According to the document, the commission criticized Costa Rica for maintaining a severe law that violates the right for a couple to found and maintain a family as they see fit. Prior to the international court ruling, Costa Rican officials claimed the American Convention on Human Rights (ACHR) justified the ban on IVF. Article 4 of the ACHR states that the right to life “shall be protected by law and in general from the moment of conception.” Costa Rica’s own civil code takes this principle one step further, stating that life shall be protected “300 days before birth.”

Costa Rica initially defended the ban. However, lawmakers eventually put forward a bill that would legalize IVF with severe restrictions.
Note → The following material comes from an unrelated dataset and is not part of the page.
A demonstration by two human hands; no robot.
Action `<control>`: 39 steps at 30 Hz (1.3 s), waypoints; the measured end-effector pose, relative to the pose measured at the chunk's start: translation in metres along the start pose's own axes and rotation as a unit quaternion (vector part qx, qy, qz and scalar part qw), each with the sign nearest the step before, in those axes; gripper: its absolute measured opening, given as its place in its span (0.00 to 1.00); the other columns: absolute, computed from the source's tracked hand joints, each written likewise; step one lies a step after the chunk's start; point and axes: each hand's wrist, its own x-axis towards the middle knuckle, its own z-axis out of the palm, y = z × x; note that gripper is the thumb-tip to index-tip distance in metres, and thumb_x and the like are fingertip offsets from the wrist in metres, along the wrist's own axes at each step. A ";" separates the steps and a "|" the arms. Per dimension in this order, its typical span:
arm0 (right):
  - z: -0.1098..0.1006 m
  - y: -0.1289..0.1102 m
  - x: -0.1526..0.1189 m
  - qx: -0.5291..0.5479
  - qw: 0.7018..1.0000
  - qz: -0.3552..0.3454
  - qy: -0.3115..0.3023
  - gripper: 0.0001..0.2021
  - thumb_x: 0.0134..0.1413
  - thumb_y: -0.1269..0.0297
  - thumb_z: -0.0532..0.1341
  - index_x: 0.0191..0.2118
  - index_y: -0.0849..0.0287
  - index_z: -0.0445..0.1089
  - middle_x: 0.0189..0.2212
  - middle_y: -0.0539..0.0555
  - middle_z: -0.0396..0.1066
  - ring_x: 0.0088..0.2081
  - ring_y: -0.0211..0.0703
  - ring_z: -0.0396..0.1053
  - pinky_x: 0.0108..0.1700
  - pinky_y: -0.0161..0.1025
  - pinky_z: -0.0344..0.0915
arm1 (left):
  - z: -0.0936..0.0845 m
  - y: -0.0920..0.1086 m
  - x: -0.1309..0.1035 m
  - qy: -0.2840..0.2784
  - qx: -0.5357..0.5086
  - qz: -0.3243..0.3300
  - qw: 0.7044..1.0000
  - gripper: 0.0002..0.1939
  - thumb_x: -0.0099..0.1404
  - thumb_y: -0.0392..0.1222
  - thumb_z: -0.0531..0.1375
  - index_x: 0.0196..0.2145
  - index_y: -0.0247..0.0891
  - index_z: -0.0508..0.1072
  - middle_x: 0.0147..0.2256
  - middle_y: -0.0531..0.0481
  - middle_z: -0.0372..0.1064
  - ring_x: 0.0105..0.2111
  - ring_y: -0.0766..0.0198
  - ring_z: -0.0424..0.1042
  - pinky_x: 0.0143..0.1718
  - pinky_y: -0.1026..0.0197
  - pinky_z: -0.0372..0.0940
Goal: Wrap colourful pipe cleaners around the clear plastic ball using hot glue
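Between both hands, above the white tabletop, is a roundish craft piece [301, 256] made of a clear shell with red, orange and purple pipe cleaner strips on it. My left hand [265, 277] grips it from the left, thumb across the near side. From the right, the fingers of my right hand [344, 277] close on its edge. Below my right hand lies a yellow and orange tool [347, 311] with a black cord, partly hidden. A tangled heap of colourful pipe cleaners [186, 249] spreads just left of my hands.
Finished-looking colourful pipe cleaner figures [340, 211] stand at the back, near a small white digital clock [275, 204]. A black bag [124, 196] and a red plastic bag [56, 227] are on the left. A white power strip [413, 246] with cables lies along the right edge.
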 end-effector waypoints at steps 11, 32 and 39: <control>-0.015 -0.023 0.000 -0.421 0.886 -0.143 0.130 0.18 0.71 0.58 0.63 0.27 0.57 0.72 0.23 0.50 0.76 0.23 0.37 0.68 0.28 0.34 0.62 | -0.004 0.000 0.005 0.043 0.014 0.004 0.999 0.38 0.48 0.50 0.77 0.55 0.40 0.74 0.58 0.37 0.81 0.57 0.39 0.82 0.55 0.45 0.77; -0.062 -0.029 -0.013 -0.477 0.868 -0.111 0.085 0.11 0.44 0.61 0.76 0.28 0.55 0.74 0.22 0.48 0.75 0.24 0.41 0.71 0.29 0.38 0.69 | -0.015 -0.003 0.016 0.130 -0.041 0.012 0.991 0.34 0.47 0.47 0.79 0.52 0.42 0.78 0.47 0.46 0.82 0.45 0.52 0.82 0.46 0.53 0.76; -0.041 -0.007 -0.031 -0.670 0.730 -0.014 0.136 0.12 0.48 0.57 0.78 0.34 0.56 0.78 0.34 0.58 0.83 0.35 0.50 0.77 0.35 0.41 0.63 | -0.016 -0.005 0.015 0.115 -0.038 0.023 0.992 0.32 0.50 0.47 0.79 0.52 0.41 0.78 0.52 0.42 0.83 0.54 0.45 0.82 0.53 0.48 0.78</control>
The bill establishes a limit to the number of embryos that can be created and requires all embryos to be implanted.

If Costa Rica does not comply with the report, the commission will refer the matter to the Inter-American Court of Human Rights, in San José, which is tasked with enforcing sanctions.

Since Robert Edwards founded IVF in 1978, more than 4 million “test tube babies” have been born in countries across the world. Edwards recently received a Pulitzer Prize in medicine for his work in the field.